The EAS group have specialist skills in developing species distribution models. Perhaps more correctly these products might be called habitat distribution models, as they take known location records for a species and use machine learning algorithms to predict where other suitable habitat may exist for the species.
We have produced several series of these models for conservation planning purposes, initially these were made just for threatened species, but this has expanded now to almost all vertebrate fauna and vascular plants found across south-eastern Australia. With each new series of models we uncover more and more of the intricacies and dilemmas involved in producing useful distribution models. We have found that it can be very easy to produce a distribution model, but that it is difficult to deliver a product that is entirely fit-for-purpose, especially when these distribution ‘maps’ can be used for many varied purposes by different end-users.
Producing these products relies upon spatially accurate location data for the species, as well as some consideration of the currency of the data. For example, a record for a long lived tree might be expected to have a currency for many decades or longer, provided that it was unlikely that a clearing event had taken or place, or that it had been killed by a disturbance event such as a fire. In contrast a record for a bird species that is considered a vagrant in south-eastern Australia would have a much more limited ‘shelf-life’. Consideration of which positive records are used to train the model is extremely important.
It is possible to make a totally presence-only model, but these are not as robust as when you can supply information for where a species is not located.

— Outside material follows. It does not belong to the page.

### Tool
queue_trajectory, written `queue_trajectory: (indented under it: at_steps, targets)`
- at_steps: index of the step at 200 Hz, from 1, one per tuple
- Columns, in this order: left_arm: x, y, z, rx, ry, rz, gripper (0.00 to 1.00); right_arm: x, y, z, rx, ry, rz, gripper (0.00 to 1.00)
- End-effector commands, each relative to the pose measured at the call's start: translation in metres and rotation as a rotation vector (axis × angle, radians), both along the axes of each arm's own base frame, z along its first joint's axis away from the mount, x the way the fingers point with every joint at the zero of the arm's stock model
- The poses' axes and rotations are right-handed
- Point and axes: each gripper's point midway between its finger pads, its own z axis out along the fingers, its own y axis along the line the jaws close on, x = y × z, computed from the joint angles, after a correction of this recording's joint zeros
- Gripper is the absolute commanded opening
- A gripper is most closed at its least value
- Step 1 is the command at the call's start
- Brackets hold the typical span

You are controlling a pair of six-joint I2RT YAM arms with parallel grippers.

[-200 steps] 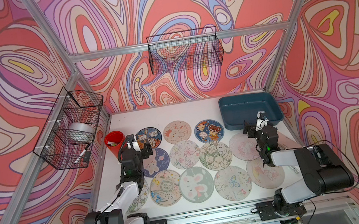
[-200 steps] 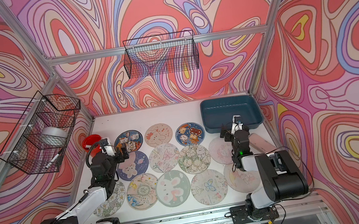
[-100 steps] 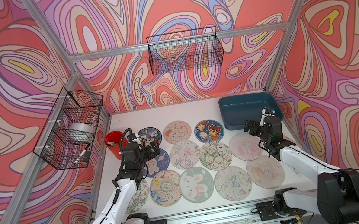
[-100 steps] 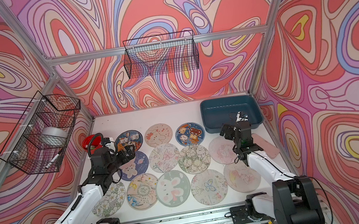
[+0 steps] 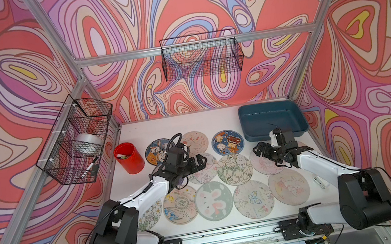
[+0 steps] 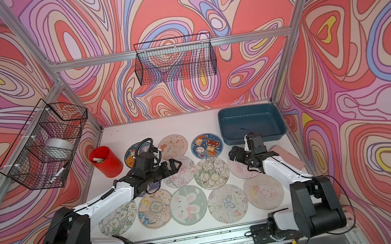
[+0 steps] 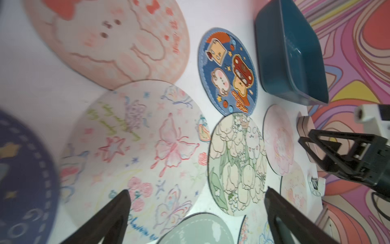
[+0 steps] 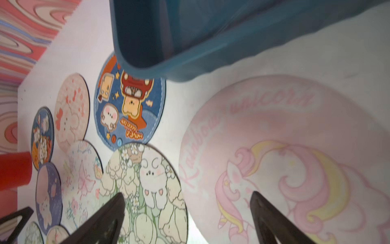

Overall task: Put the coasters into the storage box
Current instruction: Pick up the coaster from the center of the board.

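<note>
Several round coasters lie flat in rows on the white table in both top views. The storage box [image 5: 271,118] is a teal tray at the back right with nothing in it. My left gripper [image 5: 199,163] hangs open over a pale butterfly coaster [image 7: 137,147], holding nothing. My right gripper [image 5: 259,148] is open just above the gap between a pink unicorn coaster [image 8: 285,147] and a tulip-and-rabbit coaster [image 8: 143,183], close to the box's near wall [image 8: 211,57]. Nothing sits between its fingers [image 8: 266,213].
A red cup [image 5: 129,158] stands at the table's left. Black wire baskets hang on the back wall [image 5: 201,55] and the left wall [image 5: 75,139]. A flat pink rectangular thing [image 6: 287,157] and a small white item [image 5: 319,182] lie by the right edge.
Both arms have reached out over the table. The left gripper moved right, over the butterfly coaster. The right gripper swung left, over the unicorn coaster. No coaster has moved.
</note>
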Motion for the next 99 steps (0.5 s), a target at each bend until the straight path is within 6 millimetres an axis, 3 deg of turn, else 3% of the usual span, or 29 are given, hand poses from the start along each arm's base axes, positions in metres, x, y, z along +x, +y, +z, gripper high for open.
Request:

This can be relatively straightforward for data from plant surveys that detect all the species at a site. However obtaining high quality true absence data for fauna is a lot more difficult, and are generally only available for studies over small geographic ranges. This limits the ability to produce useful models across larger regions. Our group has spent considerable time developing robust strategies for allocating pseudo-absence data that enables us to produce useful model outputs across large spatial extents.

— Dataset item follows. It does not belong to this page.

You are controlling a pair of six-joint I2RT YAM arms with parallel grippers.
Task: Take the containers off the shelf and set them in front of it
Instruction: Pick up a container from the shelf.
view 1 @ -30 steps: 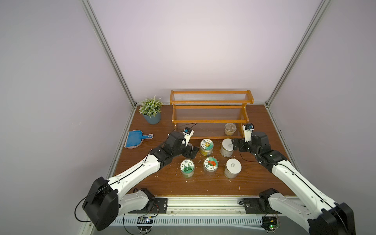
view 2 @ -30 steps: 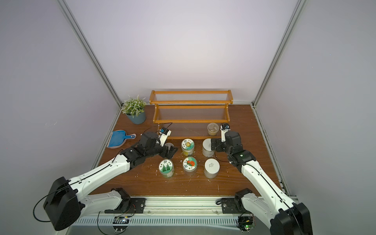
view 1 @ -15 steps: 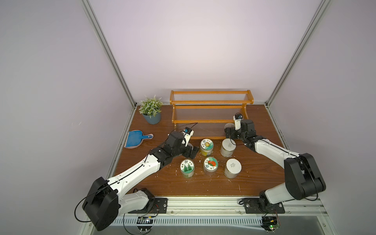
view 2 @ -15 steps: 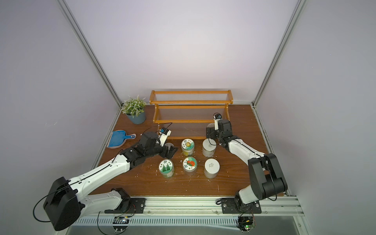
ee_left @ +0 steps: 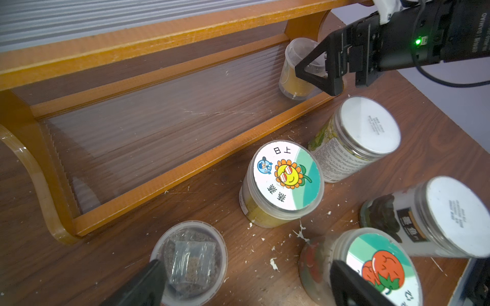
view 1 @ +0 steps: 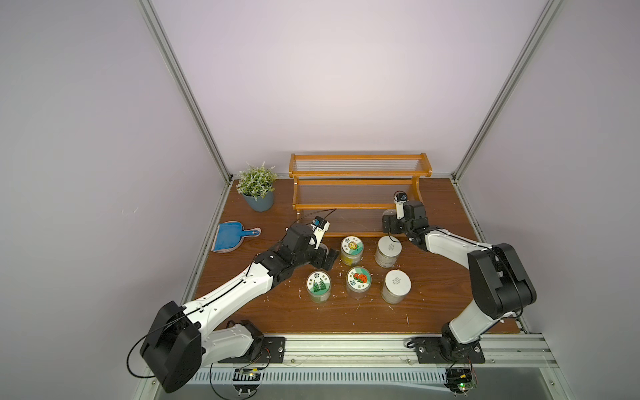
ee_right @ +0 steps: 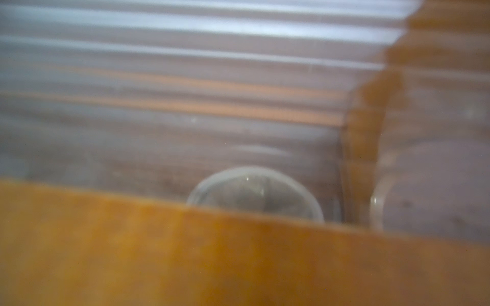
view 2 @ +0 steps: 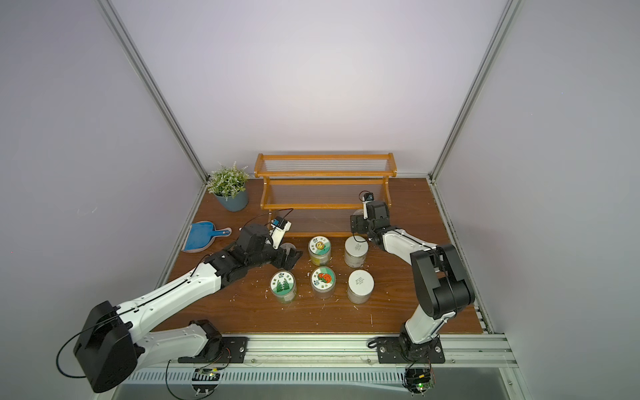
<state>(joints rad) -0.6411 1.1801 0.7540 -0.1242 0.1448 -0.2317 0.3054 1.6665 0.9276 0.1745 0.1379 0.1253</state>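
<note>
Pale lilac walls (view 1: 329,86) close in on three sides, meeting at slanted aluminium posts (view 1: 187,93). Soft, even light brightens the back wall most. Below lies a dark wood-grain tabletop (view 1: 311,322), flecked with white crumbs and edged in front by a silvery rail (view 1: 346,349). A small potted plant (view 1: 258,180) stands in the far left corner, with a blue dustpan (view 1: 230,239) near it.

Light: soft and even, brightest on the back wall (view 1: 346,86) in both top views.
Shadows: faint and short, cast on the table (view 1: 311,318).
Right wrist view: wholly blurred; the shelf (ee_right: 212,251) is smeared.
Left wrist view: sharp, with lines bowed near the edges.
</note>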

As well as the point-based information of species occurrences the other type of information required for making a distribution model are spatial representations of the bio-physical features. These include data of climate (temperature, rainfall, evaporation), terrain (elevation, insolation, local water accumulation, etc.), soils, etc. All of these data must be in a raster or grid format. Depending on the type, scale and temporal window of the model required, satellite imagery can also be highly informative. Here again, choosing the right type or form of the data relevant to the particular model is critical to creating a useful product.

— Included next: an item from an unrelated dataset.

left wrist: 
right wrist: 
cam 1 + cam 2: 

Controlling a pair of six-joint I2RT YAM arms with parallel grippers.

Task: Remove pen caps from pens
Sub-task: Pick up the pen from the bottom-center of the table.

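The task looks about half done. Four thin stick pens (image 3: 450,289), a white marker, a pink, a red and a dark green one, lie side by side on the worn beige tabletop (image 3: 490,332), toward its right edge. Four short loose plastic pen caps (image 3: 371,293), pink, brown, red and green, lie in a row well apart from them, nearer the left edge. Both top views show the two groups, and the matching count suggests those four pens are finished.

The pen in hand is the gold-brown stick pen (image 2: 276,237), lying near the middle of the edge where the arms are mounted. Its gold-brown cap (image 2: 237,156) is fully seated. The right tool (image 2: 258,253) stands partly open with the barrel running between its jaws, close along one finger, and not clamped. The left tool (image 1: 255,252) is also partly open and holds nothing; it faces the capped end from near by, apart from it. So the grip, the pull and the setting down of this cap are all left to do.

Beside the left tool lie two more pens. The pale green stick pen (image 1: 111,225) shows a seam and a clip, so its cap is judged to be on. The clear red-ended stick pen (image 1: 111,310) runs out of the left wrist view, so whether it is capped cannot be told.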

We use a range of machine learning algorithms to construct species distribution models. Among the whole family of these methods we regularly use Random Forests for learning the relationships between species data and spatially explicit environmental data information. There are several published papers that describe this approach in detail, and there is other information published on DSE’s website under the NaturePrint program.
Why bother ?
What is the point of making literally thousands of different spatial models of the distribution of plants and animals? Ideally we would have a perfect knowledge of the distribution of all things, but this is impossible. Distribution models can be very useful for conservation planning when we have an incomplete idea of where species might be. Uses include:
- prioritising new areas to survey for a particular species
- conservation planning for particular species or multiple species
- supplying to specialist software systems (e.g. Zonation) that allow us to ask questions of the relative value of different parts of the landscape for any particular species, or for all of the species combined.
How good are these models ?
Models of any type or form are simplifications of the real world. They are by definition always wrong, as George Box famously wrote. The important point is how useful they are for a particular purpose. Species Distribution Models are simple expressions of where a species (or its habitat) might be located. We have found them to be very useful for a range of tasks, and much more useful than simply a scattering of dots on a map. However, they do have their limitations and constraints in spatial extent, granularity, and temporal accuracy.